VortiFlow: curl-based block-wise motion dynamics for frame-level video forgery detection, localization, and forgery type classification
摘要
The variety of cameras, frame rates, and motion patterns in real-world videos makes it difficult to detect frame-level tampering. This study presents a unified, training-free, three-stage framework to detect, localize, and classify inter-frame forgery in digital videos. Instead of using fixed thresholds, the proposed framework employs frames-per-second (FPS)-adaptive thresholding, enabling reliable operation across mobile, CCTV, and high-FPS videos.
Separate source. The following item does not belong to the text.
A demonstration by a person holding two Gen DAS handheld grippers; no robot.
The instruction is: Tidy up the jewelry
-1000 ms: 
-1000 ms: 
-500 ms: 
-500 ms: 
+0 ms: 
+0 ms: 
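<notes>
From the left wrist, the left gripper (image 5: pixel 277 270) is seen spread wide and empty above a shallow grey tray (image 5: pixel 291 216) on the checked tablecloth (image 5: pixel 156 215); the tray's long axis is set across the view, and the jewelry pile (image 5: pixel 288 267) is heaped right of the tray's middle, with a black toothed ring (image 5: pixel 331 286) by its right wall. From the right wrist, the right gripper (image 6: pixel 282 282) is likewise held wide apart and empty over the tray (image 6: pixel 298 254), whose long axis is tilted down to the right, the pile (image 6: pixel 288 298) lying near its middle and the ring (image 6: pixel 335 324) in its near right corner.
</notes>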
Stage 1 uses curl-based motion magnitude and a coefficient-of-variation model to identify anomalies; Stage 2 employs z-score modeling for block-wise rotational motion analysis; and Stage 3 uses geometric moments and sliding-window pattern alignment to classify different types of forgeries. The framework achieves average detection accuracy, precision, recall, F1-score, and localization accuracy of 97.43%, 97.48%, 99.09%, 98.27%, and 96.73%, respectively, across five datasets comprising three public datasets and two datasets generated using the proposed forgery-generation framework, demonstrating consistent cross-dataset performance. In addition to providing a reliable, interpretable, and computationally efficient forensic framework, comparative analysis shows how the proposed framework addresses important research gaps.